Pourtant, si les responsabilités domestiques sont prépondérantes pour justifier le phénomène, elle n’expliquent pas tout. En effet, selon l’OFS, un bon tiers de femmes actives entre 25 ans et 54 ans sans enfant travaillent à temps partiel, une proportion considérable. Chez les hommes du même âge, le taux est exactement le même qu’ils aient ou non des enfants, avec une hausse minime cependant quand ils les élèvent seuls. Quant à l’existence d’un sous-emploi, souvent avancée par les syndicats, elle n’est pas avérée non plus, puisque moins de 10% des employés souhaiteraient travailler plus sans y parvenir. D’autres phénomènes méritent donc d’être évoqués.

Tout d’abord, le niveau des salaires est suffisamment haut en Suisse pour que les employés puissent se permettre de réduire leur charge horaire sans nuire à leur qualité de vie. À l’appui de cette supposition, l’énorme écart entre la situation helvétique et celle qui prévaut au sein de l’Union européenne (UE) chez les personnes actives âgées de 25 ans à 54 ans: 61% des femmes en Suisse à temps partiel contre 27% dans l’UE, respectivement 16% contre 6% pour les hommes. Même si des considérations sociétales locales interviennent aussi, ces chiffres se passent de commentaire, sachant que le niveau de vie des Suisses en 2020 (estimé à partir du revenu disponible, après correction des différences de prix) était 2,6 fois plus élevé qu’en Grèce, 1,4 fois plus élevé qu’en France et 1,2 fois plus élevé qu’en Allemagne. Une autre hypothèse serait que les entreprises qui connaissent de grandes difficultés à trouver du personnel sont mieux disposées qu’avant à accepter une telle demande, au risque, sinon, de perdre leurs collaborateurs.
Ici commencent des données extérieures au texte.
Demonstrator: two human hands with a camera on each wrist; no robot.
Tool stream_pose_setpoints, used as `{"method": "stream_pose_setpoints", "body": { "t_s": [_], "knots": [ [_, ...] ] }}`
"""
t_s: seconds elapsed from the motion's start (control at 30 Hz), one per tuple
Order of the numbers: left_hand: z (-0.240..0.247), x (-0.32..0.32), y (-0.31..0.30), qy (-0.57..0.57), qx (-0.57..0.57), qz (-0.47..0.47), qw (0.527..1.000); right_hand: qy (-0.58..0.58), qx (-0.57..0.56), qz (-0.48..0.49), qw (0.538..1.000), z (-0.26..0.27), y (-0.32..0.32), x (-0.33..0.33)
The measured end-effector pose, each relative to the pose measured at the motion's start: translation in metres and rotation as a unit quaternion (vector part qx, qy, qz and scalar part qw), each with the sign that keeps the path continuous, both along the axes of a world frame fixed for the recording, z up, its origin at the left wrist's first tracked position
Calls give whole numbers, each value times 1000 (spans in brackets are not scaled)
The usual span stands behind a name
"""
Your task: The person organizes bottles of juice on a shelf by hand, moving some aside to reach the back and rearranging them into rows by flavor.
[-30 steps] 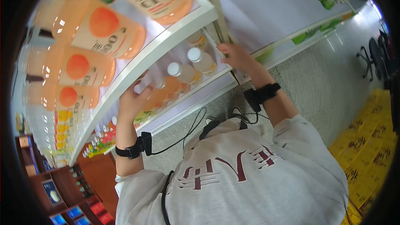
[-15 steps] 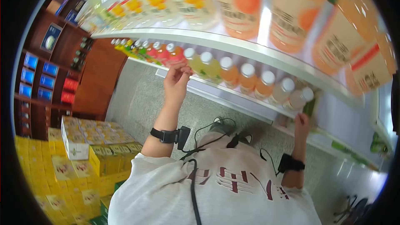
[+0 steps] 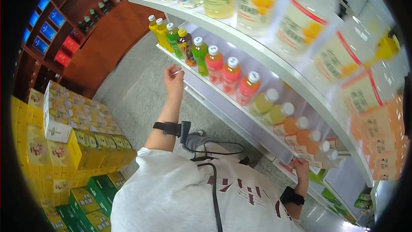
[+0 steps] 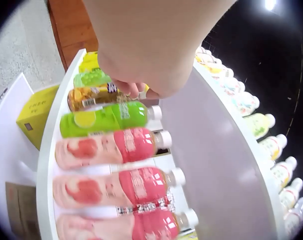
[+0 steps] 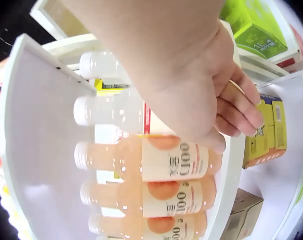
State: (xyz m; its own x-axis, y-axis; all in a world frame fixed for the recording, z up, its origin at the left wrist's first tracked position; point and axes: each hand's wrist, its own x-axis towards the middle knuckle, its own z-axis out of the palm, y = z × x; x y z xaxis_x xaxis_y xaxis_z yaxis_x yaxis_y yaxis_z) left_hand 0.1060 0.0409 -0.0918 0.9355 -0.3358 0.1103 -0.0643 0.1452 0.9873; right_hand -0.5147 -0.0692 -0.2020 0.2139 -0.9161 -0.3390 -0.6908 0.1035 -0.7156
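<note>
Bottles [image 3: 231, 76], shelf edge [image 4: 45, 160]; left hand [image 3: 173, 80] seemingly outside

the peach-coloured bottles [image 5: 129, 160] look like clear, glossy plastic with smooth printed labels [image 5: 166, 197] and smooth plastic caps [image 5: 83, 155]. the shelf lip [image 4: 44, 165] has a smooth satin finish, the cabinet [image 3: 107, 45] looks like polished wood, the cartons [image 3: 86, 146] like shiny printed card. the shirt [image 3: 163, 189] is soft matt cloth.
</note>
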Motion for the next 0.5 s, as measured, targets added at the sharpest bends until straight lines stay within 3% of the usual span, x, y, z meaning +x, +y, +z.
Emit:
{"method": "stream_pose_setpoints", "body": {
  "t_s": [0.23, 0.27, 0.4, 0.5],
  "knots": [
    [-52, 182, -3, -29, 123, -6, 992, -30, 96, -62, 993, 39, 50, 168],
    [-55, 199, -4, -18, 124, -5, 992, -62, 125, -97, 985, 51, 54, 192],
    [-73, 249, -22, 8, 127, -16, 992, -15, 134, -103, 985, 94, 69, 252],
    [-80, 260, -38, -51, 153, -35, 986, 4, 119, -115, 986, 110, 76, 276]
  ]
}}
Pour attirer les candidats et pour les garder, tous les moyens sont bons, même ceux qui ne plaisent pas forcément aux patrons. Un ami entrepreneur me disait récemment que les sociétés d’autrefois réfléchissaient sans relâche à satisfaire leurs clients. Aujourd’hui, c’est à satisfaire leurs employés! Les gens sont d’autre part moins préparés à supporter la pression d’une semaine de travail complète, un manque de capacité à se concentrer que les maîtres observent aussi chez les jeunes écoliers ou étudiants. Il y aurait eu, en raison des principes d’éducation et d’enseignement modernes, un moindre apprentissage de l’effort soutenu, de l’attention durable, du désir d’approfondir. En outre, les nouvelles technologies ont encouragé le zapping, en commençant par la télécommande de la télévision, qui ne date pas d’hier.

Enfin, évidemment, la place des loisirs, respectivement du travail dans la société a changé et les deux se sont interpénétrés. L’épisode du covid-19 a renforcé une tendance existante, quoique non satisfaite. La pratique d’un hobby ou d’un sport s’est démocratisée, sans oublier le désir d’avoir «du temps pour soi» souvent avancé dans les sondages pour expliquer la réduction de la durée du travail, conséquence de la montée de l’individualisme.

Alors, le temps partiel serait-il surtout un luxe de pays riche?